__WORK INSTRUCTIONS__: Starting with the first line of the data that follows, transcribe every line verbatim until the line containing "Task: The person" has been transcribed.

__SUPPLIED INFORMATION__:

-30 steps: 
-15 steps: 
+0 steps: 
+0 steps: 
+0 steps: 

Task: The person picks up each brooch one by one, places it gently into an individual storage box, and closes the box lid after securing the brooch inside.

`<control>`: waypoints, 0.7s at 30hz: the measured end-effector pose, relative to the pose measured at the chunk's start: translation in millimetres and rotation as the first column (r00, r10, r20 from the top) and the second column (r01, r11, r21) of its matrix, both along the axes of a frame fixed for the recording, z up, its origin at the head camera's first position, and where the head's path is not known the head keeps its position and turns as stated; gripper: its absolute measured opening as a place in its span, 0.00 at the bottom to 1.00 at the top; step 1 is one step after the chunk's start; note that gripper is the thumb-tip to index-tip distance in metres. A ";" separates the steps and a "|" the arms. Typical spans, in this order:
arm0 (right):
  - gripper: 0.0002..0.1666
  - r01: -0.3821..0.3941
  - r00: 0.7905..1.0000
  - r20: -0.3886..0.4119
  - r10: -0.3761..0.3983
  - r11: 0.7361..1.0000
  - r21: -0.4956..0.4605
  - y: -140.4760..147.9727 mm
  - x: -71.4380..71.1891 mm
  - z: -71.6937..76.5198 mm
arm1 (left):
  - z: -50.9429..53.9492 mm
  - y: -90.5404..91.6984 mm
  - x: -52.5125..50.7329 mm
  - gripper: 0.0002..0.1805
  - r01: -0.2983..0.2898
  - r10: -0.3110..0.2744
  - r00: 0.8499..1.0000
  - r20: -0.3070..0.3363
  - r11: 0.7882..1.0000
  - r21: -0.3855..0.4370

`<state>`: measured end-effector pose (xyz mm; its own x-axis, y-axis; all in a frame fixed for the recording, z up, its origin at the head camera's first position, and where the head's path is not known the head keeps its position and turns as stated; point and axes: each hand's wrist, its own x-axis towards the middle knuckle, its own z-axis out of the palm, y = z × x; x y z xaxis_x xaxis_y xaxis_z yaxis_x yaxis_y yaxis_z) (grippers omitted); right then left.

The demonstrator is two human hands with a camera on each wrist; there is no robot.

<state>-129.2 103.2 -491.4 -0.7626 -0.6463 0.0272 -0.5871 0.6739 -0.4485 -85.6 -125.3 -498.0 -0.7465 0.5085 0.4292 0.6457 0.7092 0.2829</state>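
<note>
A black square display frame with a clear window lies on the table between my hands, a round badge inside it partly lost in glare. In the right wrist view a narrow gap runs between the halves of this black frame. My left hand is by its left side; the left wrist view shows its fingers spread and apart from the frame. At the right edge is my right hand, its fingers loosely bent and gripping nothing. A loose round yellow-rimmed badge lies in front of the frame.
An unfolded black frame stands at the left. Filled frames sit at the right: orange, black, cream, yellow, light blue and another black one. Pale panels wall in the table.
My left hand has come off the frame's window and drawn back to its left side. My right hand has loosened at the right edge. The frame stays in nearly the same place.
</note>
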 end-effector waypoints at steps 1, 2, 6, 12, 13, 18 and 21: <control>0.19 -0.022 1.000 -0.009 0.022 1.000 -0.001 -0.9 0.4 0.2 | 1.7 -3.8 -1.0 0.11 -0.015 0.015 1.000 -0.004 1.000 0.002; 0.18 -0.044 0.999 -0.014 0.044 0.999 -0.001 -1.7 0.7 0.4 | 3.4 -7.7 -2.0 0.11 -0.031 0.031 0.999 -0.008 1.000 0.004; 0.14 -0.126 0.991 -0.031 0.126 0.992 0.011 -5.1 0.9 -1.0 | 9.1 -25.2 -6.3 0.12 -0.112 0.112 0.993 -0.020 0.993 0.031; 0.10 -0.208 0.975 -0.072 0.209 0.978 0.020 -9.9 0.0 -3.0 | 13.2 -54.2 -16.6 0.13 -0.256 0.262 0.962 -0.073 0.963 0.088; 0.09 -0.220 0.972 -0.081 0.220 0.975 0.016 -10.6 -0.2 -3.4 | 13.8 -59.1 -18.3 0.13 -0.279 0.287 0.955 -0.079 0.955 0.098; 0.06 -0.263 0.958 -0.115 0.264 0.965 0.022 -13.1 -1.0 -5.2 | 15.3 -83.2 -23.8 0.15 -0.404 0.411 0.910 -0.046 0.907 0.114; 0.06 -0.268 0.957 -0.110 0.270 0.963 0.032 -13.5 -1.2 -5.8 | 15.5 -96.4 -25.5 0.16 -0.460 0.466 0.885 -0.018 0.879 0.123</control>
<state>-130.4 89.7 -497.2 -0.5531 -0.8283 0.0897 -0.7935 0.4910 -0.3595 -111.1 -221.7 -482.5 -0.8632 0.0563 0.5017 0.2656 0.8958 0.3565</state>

__RESPONSE AREA__:
-30 steps: 
-15 steps: 
+0 steps: 
+0 steps: 
+0 steps: 

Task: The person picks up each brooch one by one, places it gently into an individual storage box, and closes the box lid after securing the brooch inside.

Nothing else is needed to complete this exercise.